From google, sub-Saharan Africa encompasses about 24M sq.km. Looking at ARP stat here: https://www.worldcommunitygrid.org/stat/viewProjectsHistory.do?pageNum=1&numRecordsPerPage=365, on any of the past few days, not more than 2000 results were returned. Assuming 1 result is one sq.km of data (I honestly don't know, just a guess), it would take a very very long time to finish crunching the sub-Saharan area. I'm not an expert in climate modeling but perhaps they may skip grids and do interpolation?

If they can fix the network infrastructure issue and can get 20,000 tasks processed per day like in 2021 (with IBM), that would take slightly more than 3 years to complete each 1 km grid.

So far I still have 60+ WU stuck in downloading and only one or two finished downloading yesterday. Most of them will probably time out before they even start. My buffer setting is just 0.2 days and the work fetch already handed me enough that the server couldn't handle. They probably should rate limit how many tasks each host are handed out at a time with a cool down period like CPDN.

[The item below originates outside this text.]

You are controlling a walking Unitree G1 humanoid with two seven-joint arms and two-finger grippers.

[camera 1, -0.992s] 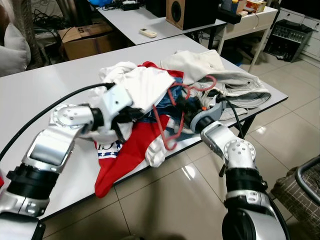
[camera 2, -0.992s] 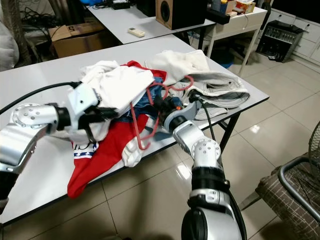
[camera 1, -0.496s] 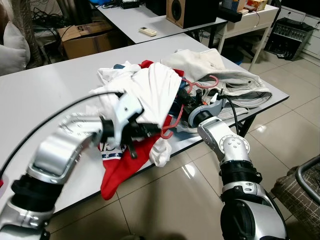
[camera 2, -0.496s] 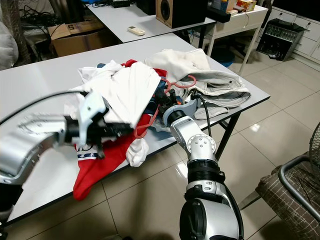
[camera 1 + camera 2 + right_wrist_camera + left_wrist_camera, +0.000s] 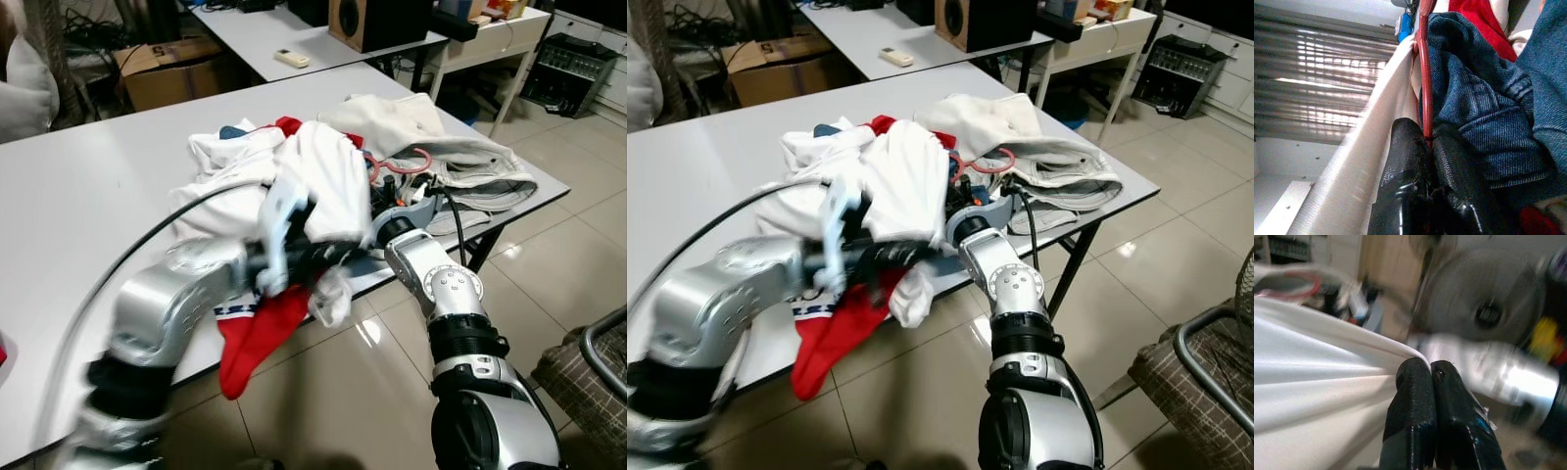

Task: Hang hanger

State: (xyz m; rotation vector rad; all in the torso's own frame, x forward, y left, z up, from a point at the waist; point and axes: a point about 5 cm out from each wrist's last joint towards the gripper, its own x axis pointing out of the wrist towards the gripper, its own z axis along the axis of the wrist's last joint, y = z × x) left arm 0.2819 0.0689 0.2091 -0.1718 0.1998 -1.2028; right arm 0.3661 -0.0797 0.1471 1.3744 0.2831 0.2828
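CHANGE: white shirt [image 5: 328, 176] dragged rightward over clothes pile since a second ago, covering most of red hanger [image 5: 392, 164] | LEFT: left gripper [image 5: 1430, 377] pinched on shirt hem, frame centre | RIGHT: right gripper [image 5: 1422, 142] clamped on hanger wire | STATUS: hanger still buried, unhung.

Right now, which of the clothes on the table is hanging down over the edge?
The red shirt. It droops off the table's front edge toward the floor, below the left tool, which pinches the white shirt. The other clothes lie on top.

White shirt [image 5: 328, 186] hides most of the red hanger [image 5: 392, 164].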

From google, sub-Saharan Africa encompasses about 24M sq.km. Looking at ARP stat here: https://www.worldcommunitygrid.org/stat/viewProjectsHistory.do?pageNum=1&numRecordsPerPage=365, on any of the past few days, not more than 2000 results were returned. Assuming 1 result is one sq.km of data (I honestly don't know, just a guess), it would take a very very long time to finish crunching the sub-Saharan area. I'm not an expert in climate modeling but perhaps they may skip grids and do interpolation?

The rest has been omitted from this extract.